What you have to do >> Please report how many lines of the listing contain the string "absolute", giving the number only.

Collected data >>
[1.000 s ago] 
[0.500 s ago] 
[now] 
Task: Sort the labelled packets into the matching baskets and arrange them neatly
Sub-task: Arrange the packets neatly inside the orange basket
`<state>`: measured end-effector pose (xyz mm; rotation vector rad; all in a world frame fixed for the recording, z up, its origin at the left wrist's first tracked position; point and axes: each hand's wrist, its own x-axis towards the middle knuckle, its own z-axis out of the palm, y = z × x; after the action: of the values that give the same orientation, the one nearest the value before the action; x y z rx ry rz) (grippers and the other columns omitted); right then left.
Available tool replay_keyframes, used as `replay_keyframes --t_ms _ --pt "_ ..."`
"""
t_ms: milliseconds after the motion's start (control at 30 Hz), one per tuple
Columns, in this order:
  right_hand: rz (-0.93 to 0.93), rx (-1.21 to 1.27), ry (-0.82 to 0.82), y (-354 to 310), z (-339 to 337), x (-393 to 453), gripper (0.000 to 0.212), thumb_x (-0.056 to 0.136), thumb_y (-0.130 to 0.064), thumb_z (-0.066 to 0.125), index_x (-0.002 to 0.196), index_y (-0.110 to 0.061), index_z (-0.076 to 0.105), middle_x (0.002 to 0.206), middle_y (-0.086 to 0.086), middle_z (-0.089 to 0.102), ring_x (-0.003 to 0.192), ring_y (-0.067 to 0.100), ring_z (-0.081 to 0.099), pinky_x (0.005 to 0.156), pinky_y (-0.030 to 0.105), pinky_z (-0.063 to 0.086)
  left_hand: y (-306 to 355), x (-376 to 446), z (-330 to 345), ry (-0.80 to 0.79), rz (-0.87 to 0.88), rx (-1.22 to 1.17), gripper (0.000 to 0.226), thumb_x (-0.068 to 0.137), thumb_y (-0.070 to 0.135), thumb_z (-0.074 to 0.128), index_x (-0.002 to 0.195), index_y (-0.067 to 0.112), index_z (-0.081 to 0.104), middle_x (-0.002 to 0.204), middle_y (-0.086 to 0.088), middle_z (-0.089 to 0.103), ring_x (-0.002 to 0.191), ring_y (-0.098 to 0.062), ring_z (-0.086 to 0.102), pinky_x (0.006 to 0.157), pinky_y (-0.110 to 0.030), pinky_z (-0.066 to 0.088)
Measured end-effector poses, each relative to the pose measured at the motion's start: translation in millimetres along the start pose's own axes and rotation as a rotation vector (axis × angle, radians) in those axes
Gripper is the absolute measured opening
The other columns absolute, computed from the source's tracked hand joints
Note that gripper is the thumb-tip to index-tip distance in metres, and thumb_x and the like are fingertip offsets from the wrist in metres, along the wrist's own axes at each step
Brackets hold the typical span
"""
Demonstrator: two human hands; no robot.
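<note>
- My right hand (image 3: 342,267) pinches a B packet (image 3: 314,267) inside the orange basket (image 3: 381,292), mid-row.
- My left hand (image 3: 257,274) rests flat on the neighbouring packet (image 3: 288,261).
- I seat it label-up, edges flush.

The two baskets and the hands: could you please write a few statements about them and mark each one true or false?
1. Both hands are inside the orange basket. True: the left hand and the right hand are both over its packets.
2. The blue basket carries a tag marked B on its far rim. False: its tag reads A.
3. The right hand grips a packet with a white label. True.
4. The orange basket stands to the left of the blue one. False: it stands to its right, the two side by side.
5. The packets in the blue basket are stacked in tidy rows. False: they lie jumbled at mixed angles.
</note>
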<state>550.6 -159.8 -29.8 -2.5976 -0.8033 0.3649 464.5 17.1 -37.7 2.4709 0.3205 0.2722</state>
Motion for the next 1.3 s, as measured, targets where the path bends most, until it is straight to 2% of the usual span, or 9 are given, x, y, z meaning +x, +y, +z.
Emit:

Exercise answer >> 2